**Problem to solve**
Every line below is to be given again precisely; images are to be left out.

:: Supplied information ::

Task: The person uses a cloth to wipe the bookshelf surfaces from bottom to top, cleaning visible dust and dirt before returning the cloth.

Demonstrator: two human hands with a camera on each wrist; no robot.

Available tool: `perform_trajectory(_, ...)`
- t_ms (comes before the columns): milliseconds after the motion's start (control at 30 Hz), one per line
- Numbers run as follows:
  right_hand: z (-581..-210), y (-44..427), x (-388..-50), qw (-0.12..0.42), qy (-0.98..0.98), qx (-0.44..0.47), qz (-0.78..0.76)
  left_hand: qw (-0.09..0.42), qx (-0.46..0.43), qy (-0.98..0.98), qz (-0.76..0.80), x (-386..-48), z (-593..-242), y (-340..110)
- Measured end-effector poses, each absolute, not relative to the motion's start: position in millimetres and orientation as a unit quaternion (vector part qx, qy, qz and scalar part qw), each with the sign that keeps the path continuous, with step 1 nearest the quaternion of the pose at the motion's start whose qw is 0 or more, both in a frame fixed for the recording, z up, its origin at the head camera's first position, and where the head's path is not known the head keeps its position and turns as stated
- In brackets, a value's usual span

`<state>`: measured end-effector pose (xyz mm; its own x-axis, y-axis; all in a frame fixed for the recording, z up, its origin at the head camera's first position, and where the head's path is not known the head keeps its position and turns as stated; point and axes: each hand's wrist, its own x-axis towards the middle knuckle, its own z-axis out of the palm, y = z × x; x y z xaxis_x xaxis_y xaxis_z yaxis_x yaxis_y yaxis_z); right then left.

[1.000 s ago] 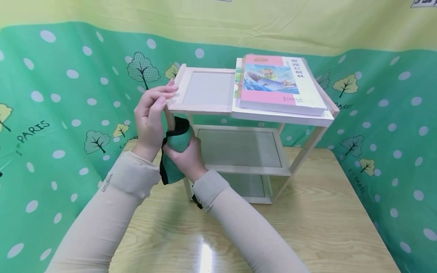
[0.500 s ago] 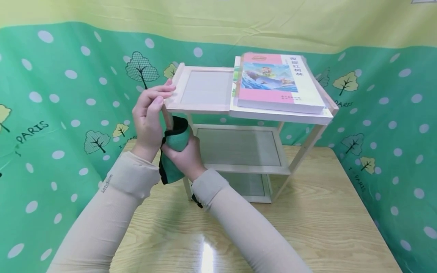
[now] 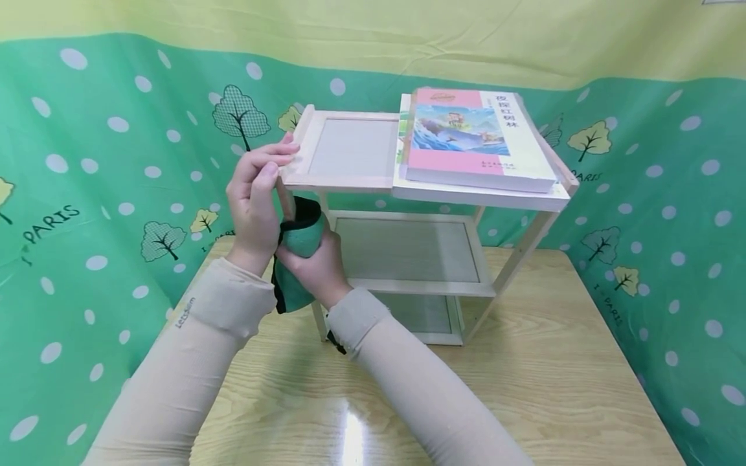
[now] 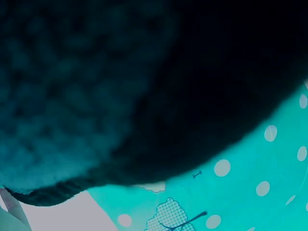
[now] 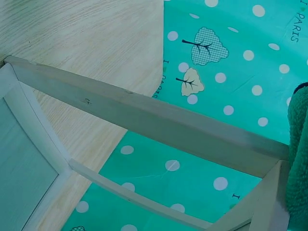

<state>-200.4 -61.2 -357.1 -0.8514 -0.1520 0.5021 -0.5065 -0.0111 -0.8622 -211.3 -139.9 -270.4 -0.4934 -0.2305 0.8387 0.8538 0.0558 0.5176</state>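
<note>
A green fleecy cloth with black edging is wrapped round the front left leg of a pale wooden three-tier shelf rack. My right hand grips this cloth against the leg, thumb towards me; its other fingers are mostly hidden. Higher up, my left hand holds the rack's top left corner between thumb and fingers. In the left wrist view the dark cloth fills most of the picture, very close and blurred. The right wrist view shows the cloth's fuzzy side at the right edge, touching the rack's wood.
Two stacked books, the upper one a thick pink-and-white book, lie on the right half of the rack's top. The rack stands on a wood-grain table. A green and yellow patterned curtain hangs behind and at both sides.
The head view has tilted very slightly. Both hands, the cloth and the rack keep the same places relative to each other.
</note>
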Motion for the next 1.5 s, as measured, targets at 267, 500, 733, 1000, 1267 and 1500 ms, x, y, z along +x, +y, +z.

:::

**Worked solution**
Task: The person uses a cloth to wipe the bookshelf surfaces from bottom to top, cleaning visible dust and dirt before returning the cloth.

Demonstrator: two human hands with a camera on each wrist; no robot.

Available tool: `perform_trajectory(_, ...)`
- t_ms (comes before the columns): milliseconds after the motion's start (control at 30 Hz), one per line
- Numbers run as follows:
  right_hand: z (-581..-210), y (-44..427), x (-388..-50), qw (-0.12..0.42), qy (-0.98..0.98), qx (-0.44..0.47), qz (-0.78..0.76)
  left_hand: qw (-0.09..0.42), qx (-0.46..0.43), qy (-0.98..0.98), qz (-0.76..0.80), x (-386..-48), z (-593..-242), y (-340..110)
- Measured end-effector poses, each absolute, not relative to the motion's start: position in millimetres and orientation as a unit quaternion (vector part qx, qy, qz and scalar part qw), each with the sign that keeps the path continuous, with step 1 nearest the quaternion of the pose at the motion's start whose qw is 0 or more, both in a frame fixed for the recording, z up, its origin at the head camera's first position, and where the head's path is not known the head keeps its position and turns as stated
- In brackets, a value's usual span

`<state>`: measured end-effector pose (xyz mm; its own x-axis, y-axis; all in a frame fixed for the recording, z up, its origin at the head camera's first position, and where the head's path is not known the head keeps its position and turns as stated; point and axes: each hand's wrist, its own x-axis towards the middle knuckle, its own z-axis out of the palm, y = z × x; x y z xaxis_x xaxis_y xaxis_z yaxis_x yaxis_y yaxis_z); right then left.

[1.000 s ago] 
[0.500 s ago] 
[now] 
[now] 
[now] 

<state>-200.4 -61.2 -357.1 -0.8514 -0.1520 0.5021 -0.5065 -0.0111 -0.8622 -211.3 -139.9 -270.4 -0.4934 -0.2305 0.8387 0.8538 0.0558 0.5176</state>
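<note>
A green fleecy cloth with black edging is wrapped round the front left leg of a pale wooden three-tier shelf rack. My right hand grips this cloth against the leg, thumb towards me; its other fingers are mostly hidden. Higher up, my left hand holds the rack's top left corner between thumb and fingers. In the left wrist view the dark cloth fills most of the picture, very close and blurred. The right wrist view shows the cloth's fuzzy side at the right edge, touching the rack's wood.
Two stacked books, the upper one a thick pink-and-white book, lie on the right half of the rack's top. The rack stands on a wood-grain table. A green and yellow patterned curtain hangs behind and at both sides.
The head view has tilted very slightly. Both hands, the cloth and the rack keep the same places relative to each other.
</note>
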Motion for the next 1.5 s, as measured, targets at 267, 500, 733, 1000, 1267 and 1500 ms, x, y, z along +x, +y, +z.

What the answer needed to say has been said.